### PROBLEM DETAILS
Your task is to transcribe the records exactly, skipping every image.

* * * * * * * * *

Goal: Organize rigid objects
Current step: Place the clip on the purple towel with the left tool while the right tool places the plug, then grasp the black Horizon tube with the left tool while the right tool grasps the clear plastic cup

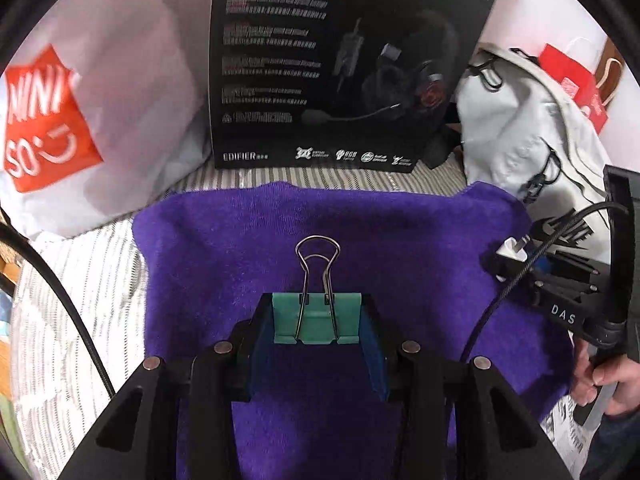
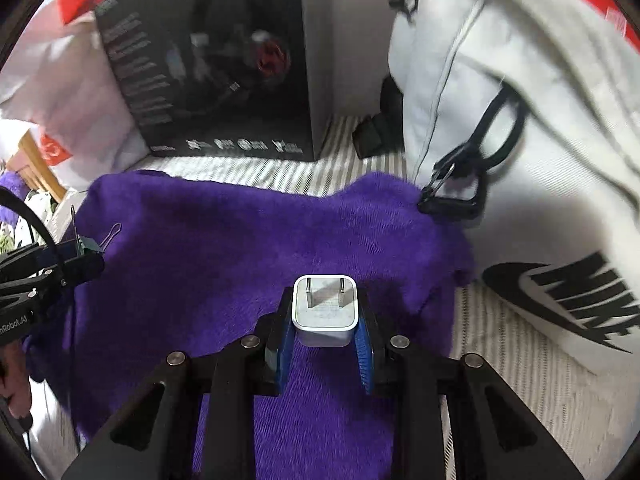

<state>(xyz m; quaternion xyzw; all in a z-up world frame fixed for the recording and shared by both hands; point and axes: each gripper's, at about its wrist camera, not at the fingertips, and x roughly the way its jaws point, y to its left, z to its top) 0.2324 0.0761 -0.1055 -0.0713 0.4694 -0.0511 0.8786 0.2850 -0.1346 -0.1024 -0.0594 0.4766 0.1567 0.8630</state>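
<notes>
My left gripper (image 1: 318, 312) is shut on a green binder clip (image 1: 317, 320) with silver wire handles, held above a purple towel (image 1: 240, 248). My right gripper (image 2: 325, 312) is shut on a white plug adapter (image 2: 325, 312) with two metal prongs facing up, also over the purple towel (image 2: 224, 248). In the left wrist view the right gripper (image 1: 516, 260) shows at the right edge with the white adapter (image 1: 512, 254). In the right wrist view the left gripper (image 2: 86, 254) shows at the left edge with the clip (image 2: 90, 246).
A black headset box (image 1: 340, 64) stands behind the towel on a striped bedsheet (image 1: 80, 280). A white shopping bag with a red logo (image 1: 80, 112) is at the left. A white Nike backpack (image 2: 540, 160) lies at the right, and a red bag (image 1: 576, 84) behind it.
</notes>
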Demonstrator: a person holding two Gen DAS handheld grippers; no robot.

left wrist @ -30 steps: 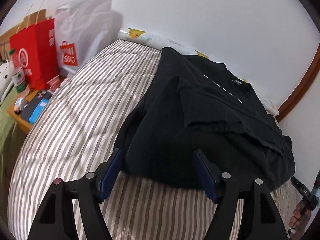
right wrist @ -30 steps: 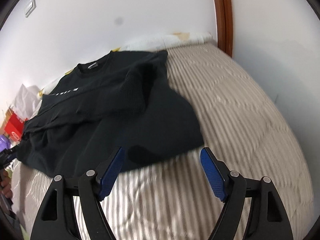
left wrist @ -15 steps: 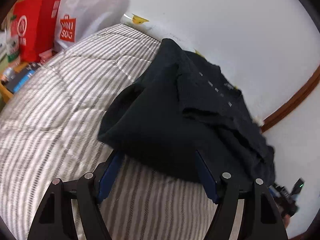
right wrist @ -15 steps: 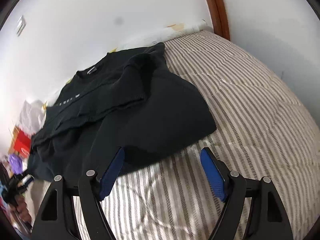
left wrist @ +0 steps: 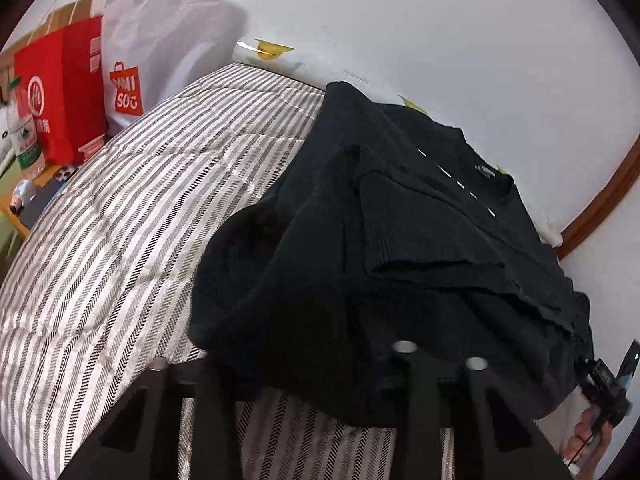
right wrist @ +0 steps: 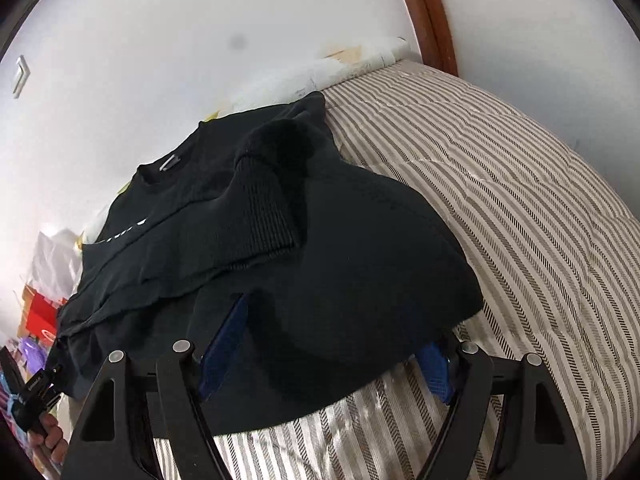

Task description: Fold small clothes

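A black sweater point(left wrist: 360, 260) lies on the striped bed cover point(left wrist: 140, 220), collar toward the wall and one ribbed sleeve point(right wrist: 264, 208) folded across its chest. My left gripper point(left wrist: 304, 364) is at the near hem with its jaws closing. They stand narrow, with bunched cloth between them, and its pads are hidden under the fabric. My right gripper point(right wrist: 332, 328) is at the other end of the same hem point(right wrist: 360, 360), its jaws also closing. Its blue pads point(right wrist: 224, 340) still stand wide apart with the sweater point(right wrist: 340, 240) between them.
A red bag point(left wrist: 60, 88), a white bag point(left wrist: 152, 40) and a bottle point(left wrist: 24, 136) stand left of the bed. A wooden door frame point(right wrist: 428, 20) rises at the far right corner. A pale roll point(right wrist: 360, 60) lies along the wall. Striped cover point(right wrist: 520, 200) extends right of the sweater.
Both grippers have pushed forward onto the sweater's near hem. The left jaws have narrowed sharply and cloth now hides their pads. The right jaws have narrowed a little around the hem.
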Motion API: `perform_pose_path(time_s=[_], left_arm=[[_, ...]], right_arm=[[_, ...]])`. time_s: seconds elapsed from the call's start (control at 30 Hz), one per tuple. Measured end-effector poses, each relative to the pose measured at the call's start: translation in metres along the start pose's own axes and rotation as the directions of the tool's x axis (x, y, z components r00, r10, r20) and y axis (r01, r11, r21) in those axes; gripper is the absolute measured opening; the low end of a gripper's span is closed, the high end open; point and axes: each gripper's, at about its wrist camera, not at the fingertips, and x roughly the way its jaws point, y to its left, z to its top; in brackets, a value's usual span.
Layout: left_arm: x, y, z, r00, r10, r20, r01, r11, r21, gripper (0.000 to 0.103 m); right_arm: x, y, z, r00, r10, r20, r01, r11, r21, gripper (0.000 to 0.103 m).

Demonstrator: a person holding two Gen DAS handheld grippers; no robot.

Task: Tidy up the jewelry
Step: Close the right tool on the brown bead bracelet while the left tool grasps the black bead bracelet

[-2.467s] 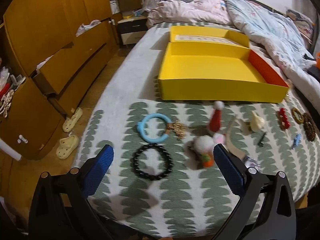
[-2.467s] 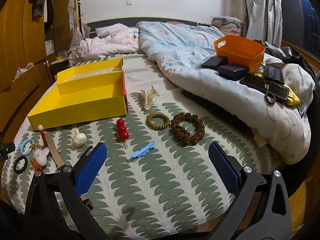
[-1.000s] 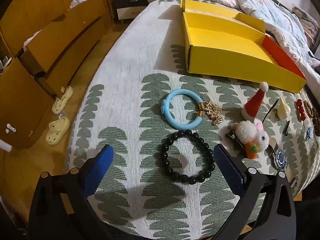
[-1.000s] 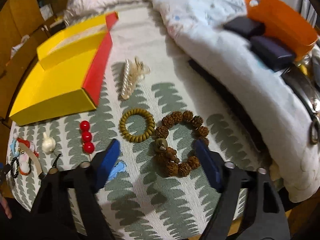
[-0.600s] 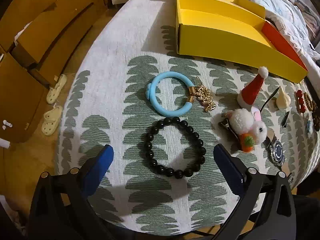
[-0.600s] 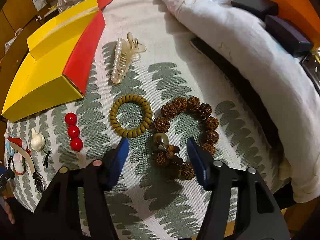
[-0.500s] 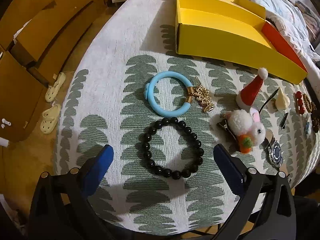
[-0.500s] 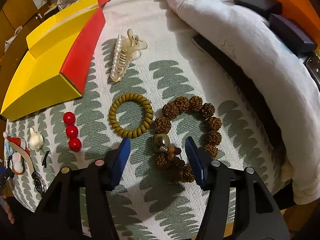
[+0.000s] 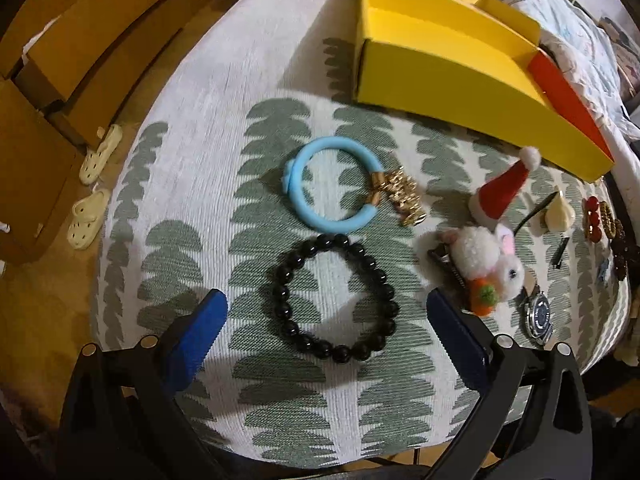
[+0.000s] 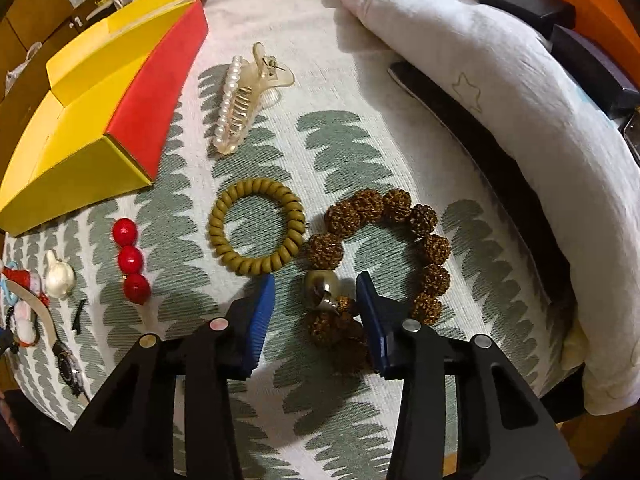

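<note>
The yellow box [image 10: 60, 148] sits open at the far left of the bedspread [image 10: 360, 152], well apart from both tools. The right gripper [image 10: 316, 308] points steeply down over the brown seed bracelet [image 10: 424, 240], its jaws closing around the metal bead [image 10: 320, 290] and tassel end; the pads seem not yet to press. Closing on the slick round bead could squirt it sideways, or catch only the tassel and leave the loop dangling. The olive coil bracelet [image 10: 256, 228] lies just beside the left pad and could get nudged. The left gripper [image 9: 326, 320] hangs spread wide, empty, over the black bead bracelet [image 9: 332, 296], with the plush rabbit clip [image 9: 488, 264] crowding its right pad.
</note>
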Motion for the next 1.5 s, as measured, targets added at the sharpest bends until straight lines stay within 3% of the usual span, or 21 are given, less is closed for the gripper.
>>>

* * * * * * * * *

### ANSWER TO THE EXERCISE
Goal: Organize rigid objects
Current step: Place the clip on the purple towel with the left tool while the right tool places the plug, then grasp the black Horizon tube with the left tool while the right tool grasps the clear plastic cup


<state>(xyz m; quaternion xyzw; all in a z-up world frame fixed for the recording and shared by both hands; point and axes: each gripper's, at about its wrist camera, not at the fingertips, and x roughly the way its jaws point, y to its left, z to its top) 0.2324 0.0761 -0.1055 -0.0713 0.4694 -0.0511 0.8786 0.2850 -0.1346 -0.1024 -0.0594 0.4766 0.1567 0.8630</state>
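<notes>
My left gripper (image 1: 318, 312) is shut on a green binder clip (image 1: 317, 320) with silver wire handles, held above a purple towel (image 1: 240, 248). My right gripper (image 2: 325, 312) is shut on a white plug adapter (image 2: 325, 312) with two metal prongs facing up, also over the purple towel (image 2: 224, 248). In the left wrist view the right gripper (image 1: 516, 260) shows at the right edge with the white adapter (image 1: 512, 254). In the right wrist view the left gripper (image 2: 86, 254) shows at the left edge with the clip (image 2: 90, 246).
A black headset box (image 1: 340, 64) stands behind the towel on a striped bedsheet (image 1: 80, 280). A white shopping bag with a red logo (image 1: 80, 112) is at the left. A white Nike backpack (image 2: 540, 160) lies at the right, and a red bag (image 1: 576, 84) behind it.
</notes>
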Demonstrator: a person holding two Gen DAS handheld grippers; no robot.

left wrist @ -30 steps: 
right wrist @ -30 steps: 
left wrist @ -15 steps: 
right wrist @ -15 steps: 
left wrist @ +0 steps: 
right wrist @ +0 steps: 

Task description: Fold small clothes

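A black sweater point(left wrist: 360, 260) lies on the striped bed cover point(left wrist: 140, 220), collar toward the wall and one ribbed sleeve point(right wrist: 264, 208) folded across its chest. My left gripper point(left wrist: 304, 364) is at the near hem with its jaws closing. They stand narrow, with bunched cloth between them, and its pads are hidden under the fabric. My right gripper point(right wrist: 332, 328) is at the other end of the same hem point(right wrist: 360, 360), its jaws also closing. Its blue pads point(right wrist: 224, 340) still stand wide apart with the sweater point(right wrist: 340, 240) between them.
A red bag point(left wrist: 60, 88), a white bag point(left wrist: 152, 40) and a bottle point(left wrist: 24, 136) stand left of the bed. A wooden door frame point(right wrist: 428, 20) rises at the far right corner. A pale roll point(right wrist: 360, 60) lies along the wall. Striped cover point(right wrist: 520, 200) extends right of the sweater.
Both grippers have pushed forward onto the sweater's near hem. The left jaws have narrowed sharply and cloth now hides their pads. The right jaws have narrowed a little around the hem.
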Motion API: `perform_pose_path(time_s=[_], left_arm=[[_, ...]], right_arm=[[_, ...]])`. time_s: seconds elapsed from the call's start (control at 30 Hz), one per tuple. Measured end-effector poses, each relative to the pose measured at the call's start: translation in metres along the start pose's own axes and rotation as the directions of the tool's x axis (x, y, z components r00, r10, r20) and y axis (r01, r11, r21) in those axes; gripper is the absolute measured opening; the low end of a gripper's span is closed, the high end open; point and axes: each gripper's, at about its wrist camera, not at the fingertips, and x roughly the way its jaws point, y to its left, z to its top; in brackets, a value's usual span.
Layout: left_arm: x, y, z, r00, r10, r20, r01, r11, r21, gripper (0.000 to 0.103 m); right_arm: x, y, z, r00, r10, r20, r01, r11, r21, gripper (0.000 to 0.103 m).

Demonstrator: a person holding two Gen DAS handheld grippers; no robot.

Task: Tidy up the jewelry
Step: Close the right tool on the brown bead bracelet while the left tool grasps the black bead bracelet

[-2.467s] 
[-2.467s] 
[-1.000s] 
[-1.000s] 
[-0.600s] 
[-0.600s] 
[-0.500s] 
[-0.500s] 
[+0.000s] 
[+0.000s] 

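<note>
The yellow box [image 10: 60, 148] sits open at the far left of the bedspread [image 10: 360, 152], well apart from both tools. The right gripper [image 10: 316, 308] points steeply down over the brown seed bracelet [image 10: 424, 240], its jaws closing around the metal bead [image 10: 320, 290] and tassel end; the pads seem not yet to press. Closing on the slick round bead could squirt it sideways, or catch only the tassel and leave the loop dangling. The olive coil bracelet [image 10: 256, 228] lies just beside the left pad and could get nudged. The left gripper [image 9: 326, 320] hangs spread wide, empty, over the black bead bracelet [image 9: 332, 296], with the plush rabbit clip [image 9: 488, 264] crowding its right pad.
</note>
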Motion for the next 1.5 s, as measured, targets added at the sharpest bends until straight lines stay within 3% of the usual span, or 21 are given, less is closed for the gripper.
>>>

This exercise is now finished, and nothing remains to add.